- Required work
Look through the data below for the line with "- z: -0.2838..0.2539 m", and transcribe it exactly together with each line after it up to and including the line with "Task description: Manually". Give nothing else.

+++ Data extracts

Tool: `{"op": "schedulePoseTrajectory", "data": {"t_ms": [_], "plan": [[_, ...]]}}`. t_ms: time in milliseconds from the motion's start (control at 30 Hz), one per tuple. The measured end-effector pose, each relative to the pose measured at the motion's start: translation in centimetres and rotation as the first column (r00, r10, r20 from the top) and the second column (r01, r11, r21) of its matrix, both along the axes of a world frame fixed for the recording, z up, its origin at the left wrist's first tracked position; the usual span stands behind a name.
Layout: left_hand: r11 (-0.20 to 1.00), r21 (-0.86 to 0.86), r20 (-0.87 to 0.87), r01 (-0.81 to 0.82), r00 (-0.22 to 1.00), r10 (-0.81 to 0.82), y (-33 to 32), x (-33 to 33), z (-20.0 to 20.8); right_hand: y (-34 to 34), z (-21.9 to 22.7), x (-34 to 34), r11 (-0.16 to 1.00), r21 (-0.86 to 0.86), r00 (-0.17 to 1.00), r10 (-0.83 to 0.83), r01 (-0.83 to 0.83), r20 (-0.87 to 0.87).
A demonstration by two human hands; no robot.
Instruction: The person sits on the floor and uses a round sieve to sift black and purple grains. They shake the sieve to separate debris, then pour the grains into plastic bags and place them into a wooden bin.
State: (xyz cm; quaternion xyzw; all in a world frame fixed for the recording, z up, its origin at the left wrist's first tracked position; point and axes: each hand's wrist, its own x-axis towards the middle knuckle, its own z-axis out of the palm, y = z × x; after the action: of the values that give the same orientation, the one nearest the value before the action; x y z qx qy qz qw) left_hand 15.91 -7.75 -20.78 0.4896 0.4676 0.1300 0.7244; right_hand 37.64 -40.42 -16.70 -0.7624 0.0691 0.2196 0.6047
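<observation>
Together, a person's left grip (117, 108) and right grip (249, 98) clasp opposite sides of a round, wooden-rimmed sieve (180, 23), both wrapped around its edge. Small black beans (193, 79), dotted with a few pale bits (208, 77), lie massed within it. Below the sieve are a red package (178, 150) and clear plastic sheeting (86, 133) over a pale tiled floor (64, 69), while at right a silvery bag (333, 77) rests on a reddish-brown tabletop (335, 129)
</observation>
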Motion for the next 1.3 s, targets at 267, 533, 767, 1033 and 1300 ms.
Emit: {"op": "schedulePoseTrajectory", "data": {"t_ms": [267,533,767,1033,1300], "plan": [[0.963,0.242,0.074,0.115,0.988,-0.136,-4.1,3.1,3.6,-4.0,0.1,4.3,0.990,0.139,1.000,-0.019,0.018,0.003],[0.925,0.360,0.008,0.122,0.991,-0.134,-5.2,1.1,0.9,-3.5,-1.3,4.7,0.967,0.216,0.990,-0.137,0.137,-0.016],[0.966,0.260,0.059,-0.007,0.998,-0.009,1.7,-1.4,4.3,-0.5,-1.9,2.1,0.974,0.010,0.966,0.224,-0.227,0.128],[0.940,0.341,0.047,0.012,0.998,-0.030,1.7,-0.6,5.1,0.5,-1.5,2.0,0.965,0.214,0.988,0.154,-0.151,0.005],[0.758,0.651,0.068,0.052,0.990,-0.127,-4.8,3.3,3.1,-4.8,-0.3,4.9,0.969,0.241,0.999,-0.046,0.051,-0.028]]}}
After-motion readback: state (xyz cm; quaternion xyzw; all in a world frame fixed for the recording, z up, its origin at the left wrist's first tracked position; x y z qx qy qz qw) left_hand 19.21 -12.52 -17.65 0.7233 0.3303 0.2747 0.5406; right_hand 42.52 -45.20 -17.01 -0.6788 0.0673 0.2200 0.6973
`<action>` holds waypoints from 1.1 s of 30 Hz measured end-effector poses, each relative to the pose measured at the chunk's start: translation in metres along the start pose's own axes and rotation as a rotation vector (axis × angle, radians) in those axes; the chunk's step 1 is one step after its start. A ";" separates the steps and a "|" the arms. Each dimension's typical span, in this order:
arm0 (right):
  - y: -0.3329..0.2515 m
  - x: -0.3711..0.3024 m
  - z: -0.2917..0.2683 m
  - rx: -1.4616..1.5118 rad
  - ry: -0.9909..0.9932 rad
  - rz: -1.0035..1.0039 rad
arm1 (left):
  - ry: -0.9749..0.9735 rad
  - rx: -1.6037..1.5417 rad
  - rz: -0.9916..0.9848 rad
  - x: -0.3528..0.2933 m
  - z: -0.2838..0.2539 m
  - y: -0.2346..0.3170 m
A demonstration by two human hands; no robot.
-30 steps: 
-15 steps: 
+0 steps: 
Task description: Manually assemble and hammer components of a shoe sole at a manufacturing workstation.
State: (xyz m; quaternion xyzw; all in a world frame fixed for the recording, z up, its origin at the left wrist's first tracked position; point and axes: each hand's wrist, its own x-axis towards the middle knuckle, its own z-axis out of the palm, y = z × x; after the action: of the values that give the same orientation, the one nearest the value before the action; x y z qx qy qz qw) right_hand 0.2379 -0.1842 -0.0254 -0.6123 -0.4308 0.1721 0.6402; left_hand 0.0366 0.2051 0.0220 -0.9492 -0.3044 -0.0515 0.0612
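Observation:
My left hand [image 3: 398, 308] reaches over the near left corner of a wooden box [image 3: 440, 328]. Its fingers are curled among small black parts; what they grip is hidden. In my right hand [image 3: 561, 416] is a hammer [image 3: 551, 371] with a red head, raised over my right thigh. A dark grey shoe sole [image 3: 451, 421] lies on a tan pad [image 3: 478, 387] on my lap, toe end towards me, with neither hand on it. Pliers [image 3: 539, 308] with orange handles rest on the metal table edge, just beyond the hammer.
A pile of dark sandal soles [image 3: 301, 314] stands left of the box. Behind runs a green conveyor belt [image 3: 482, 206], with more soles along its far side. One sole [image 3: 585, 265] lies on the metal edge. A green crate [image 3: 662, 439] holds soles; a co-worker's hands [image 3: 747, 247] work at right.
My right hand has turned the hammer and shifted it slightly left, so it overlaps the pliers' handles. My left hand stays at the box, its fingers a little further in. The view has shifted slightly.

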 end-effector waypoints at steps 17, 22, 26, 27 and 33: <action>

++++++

- Task answer
  - z: -0.2838..0.2539 m
  - y: -0.2346..0.3170 m
A demonstration by two human hands; no robot.
-30 steps: 
-15 steps: 
+0 steps: 
Task description: Manually assemble and hammer components of a shoe sole at a manufacturing workstation.

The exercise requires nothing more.